**PROBLEM TO WORK ON**
Exact reproduction of the data is required, with images excluded.

....

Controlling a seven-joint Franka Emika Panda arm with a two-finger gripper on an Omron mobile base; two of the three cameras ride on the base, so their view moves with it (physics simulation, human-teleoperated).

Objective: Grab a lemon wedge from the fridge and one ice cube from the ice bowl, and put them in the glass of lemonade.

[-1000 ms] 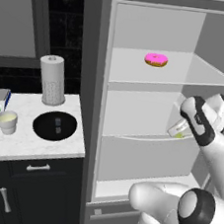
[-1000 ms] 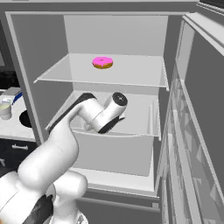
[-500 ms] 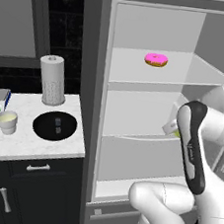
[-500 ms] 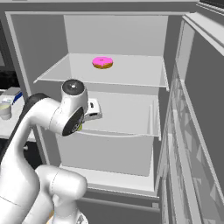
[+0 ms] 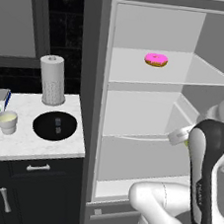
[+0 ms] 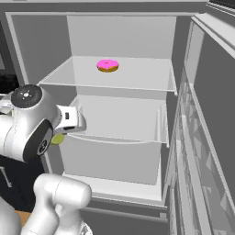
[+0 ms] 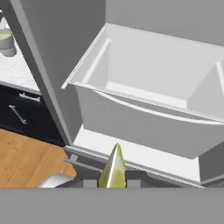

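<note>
My gripper [image 7: 113, 180] is shut on the lemon wedge [image 7: 113, 166], a yellow-green sliver that stands up between the finger tips in the hand view. The wedge [image 6: 57, 138] also peeks out under the hand in the right base view, in front of the open fridge [image 6: 120, 85], near its left wall. In the left base view the gripper [image 5: 179, 137] hangs by the front of the middle shelf. On the marble counter left of the fridge [image 5: 138, 77] lie the black ice bowl [image 5: 54, 126] and the glass of lemonade [image 5: 6, 122]. The glass [image 7: 5, 41] sits at the hand view's upper left.
A pink-iced doughnut [image 5: 156, 59] lies on the fridge's upper shelf. A tall white perforated cylinder [image 5: 52, 80] stands behind the ice bowl. The open fridge door [image 6: 206, 137] runs along the right. Dark drawer cabinets [image 5: 19, 192] sit under the counter.
The arm has swung back out of the fridge's middle shelf, carrying the lemon wedge toward the fridge's left side. The doughnut and counter items have not moved.
</note>
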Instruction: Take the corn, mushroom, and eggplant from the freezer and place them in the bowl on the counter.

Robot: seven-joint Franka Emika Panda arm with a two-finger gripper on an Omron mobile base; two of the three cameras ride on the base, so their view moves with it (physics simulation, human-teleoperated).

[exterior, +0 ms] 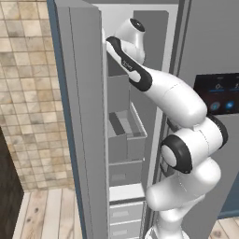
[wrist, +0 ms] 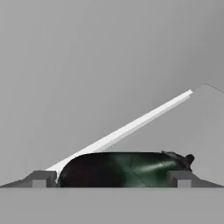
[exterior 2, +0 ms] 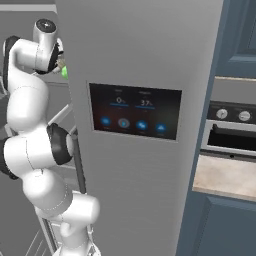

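Observation:
In the hand view the eggplant (wrist: 122, 168), very dark and glossy with a stem at its right end, lies on a grey freezer shelf (wrist: 109, 65) right in front of the hand. My gripper (wrist: 111, 179) is open, with one fingertip (wrist: 41, 179) at the eggplant's left end and the other (wrist: 181, 178) in front of its right end. I cannot tell if they touch it. The arm (exterior: 163, 93) reaches up into the top of the freezer (exterior: 126, 93), behind its open door (exterior: 84, 116). A bright green bit of corn (exterior 2: 64, 71) peeks out beside the wrist.
Grey bins (exterior: 123, 135) and drawers (exterior: 125, 212) fill the freezer below the arm. The other fridge door carries a dark display panel (exterior 2: 135, 111). A beige counter (exterior 2: 227, 180) over blue cabinets lies to the right, under a dark appliance (exterior 2: 232, 132).

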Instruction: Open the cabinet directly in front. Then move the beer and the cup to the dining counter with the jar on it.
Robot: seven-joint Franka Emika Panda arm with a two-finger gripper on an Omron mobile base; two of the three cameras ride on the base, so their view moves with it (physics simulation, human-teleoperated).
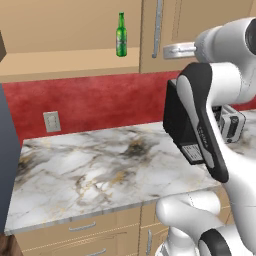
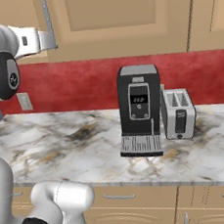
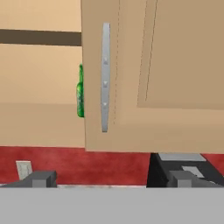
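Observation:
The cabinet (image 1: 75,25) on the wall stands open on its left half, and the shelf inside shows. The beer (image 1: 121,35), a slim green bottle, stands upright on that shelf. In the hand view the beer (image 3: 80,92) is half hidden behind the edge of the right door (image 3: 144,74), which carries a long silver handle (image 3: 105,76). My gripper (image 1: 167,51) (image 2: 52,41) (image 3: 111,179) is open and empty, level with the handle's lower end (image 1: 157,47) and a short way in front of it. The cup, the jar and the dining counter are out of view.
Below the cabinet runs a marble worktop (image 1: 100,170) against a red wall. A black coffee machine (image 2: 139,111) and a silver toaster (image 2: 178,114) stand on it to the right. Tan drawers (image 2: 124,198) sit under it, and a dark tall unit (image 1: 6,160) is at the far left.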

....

**TASK ANSWER**
Controlling a seven-joint Franka Emika Panda arm with a two-finger gripper on an Omron mobile base; two of the three cameras ride on the base, so their view moves with it (physics simulation, human-teleoperated).

Objective: Grab a lemon wedge from the fridge and one ice cube from the ice bowl, and put them in the glass of lemonade.

[-1000 ms] 
[-1000 ms] 
[-500 ms] 
[-500 ms] 
[+0 ms] 
[+0 ms] 
[+0 ms] 

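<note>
My gripper [image 7: 113, 180] is shut on the lemon wedge [image 7: 113, 166], a yellow-green sliver that stands up between the finger tips in the hand view. The wedge [image 6: 57, 138] also peeks out under the hand in the right base view, in front of the open fridge [image 6: 120, 85], near its left wall. In the left base view the gripper [image 5: 179, 137] hangs by the front of the middle shelf. On the marble counter left of the fridge [image 5: 138, 77] lie the black ice bowl [image 5: 54, 126] and the glass of lemonade [image 5: 6, 122]. The glass [image 7: 5, 41] sits at the hand view's upper left.
A pink-iced doughnut [image 5: 156, 59] lies on the fridge's upper shelf. A tall white perforated cylinder [image 5: 52, 80] stands behind the ice bowl. The open fridge door [image 6: 206, 137] runs along the right. Dark drawer cabinets [image 5: 19, 192] sit under the counter.
The arm has swung back out of the fridge's middle shelf, carrying the lemon wedge toward the fridge's left side. The doughnut and counter items have not moved.
</note>
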Instruction: Take the corn, mushroom, and eggplant from the freezer and place them in the bowl on the counter.

Robot: seven-joint Franka Emika Panda arm with a two-finger gripper on an Omron mobile base; two of the three cameras ride on the base, so their view moves with it (physics simulation, human-teleoperated).

[exterior, +0 ms] 
[wrist, +0 ms] 
[exterior 2, +0 ms] 

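Observation:
In the hand view the eggplant (wrist: 122, 168), very dark and glossy with a stem at its right end, lies on a grey freezer shelf (wrist: 109, 65) right in front of the hand. My gripper (wrist: 111, 179) is open, with one fingertip (wrist: 41, 179) at the eggplant's left end and the other (wrist: 181, 178) in front of its right end. I cannot tell if they touch it. The arm (exterior: 163, 93) reaches up into the top of the freezer (exterior: 126, 93), behind its open door (exterior: 84, 116). A bright green bit of corn (exterior 2: 64, 71) peeks out beside the wrist.
Grey bins (exterior: 123, 135) and drawers (exterior: 125, 212) fill the freezer below the arm. The other fridge door carries a dark display panel (exterior 2: 135, 111). A beige counter (exterior 2: 227, 180) over blue cabinets lies to the right, under a dark appliance (exterior 2: 232, 132).
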
Instruction: Open the cabinet directly in front. Then move the beer and the cup to the dining counter with the jar on it.
Robot: seven-joint Franka Emika Panda arm with a two-finger gripper on an Omron mobile base; two of the three cameras ride on the base, so their view moves with it (physics simulation, human-teleoperated).
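Observation:
The cabinet (image 1: 75,25) on the wall stands open on its left half, and the shelf inside shows. The beer (image 1: 121,35), a slim green bottle, stands upright on that shelf. In the hand view the beer (image 3: 80,92) is half hidden behind the edge of the right door (image 3: 144,74), which carries a long silver handle (image 3: 105,76). My gripper (image 1: 167,51) (image 2: 52,41) (image 3: 111,179) is open and empty, level with the handle's lower end (image 1: 157,47) and a short way in front of it. The cup, the jar and the dining counter are out of view.
Below the cabinet runs a marble worktop (image 1: 100,170) against a red wall. A black coffee machine (image 2: 139,111) and a silver toaster (image 2: 178,114) stand on it to the right. Tan drawers (image 2: 124,198) sit under it, and a dark tall unit (image 1: 6,160) is at the far left.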

As written, the answer is complete.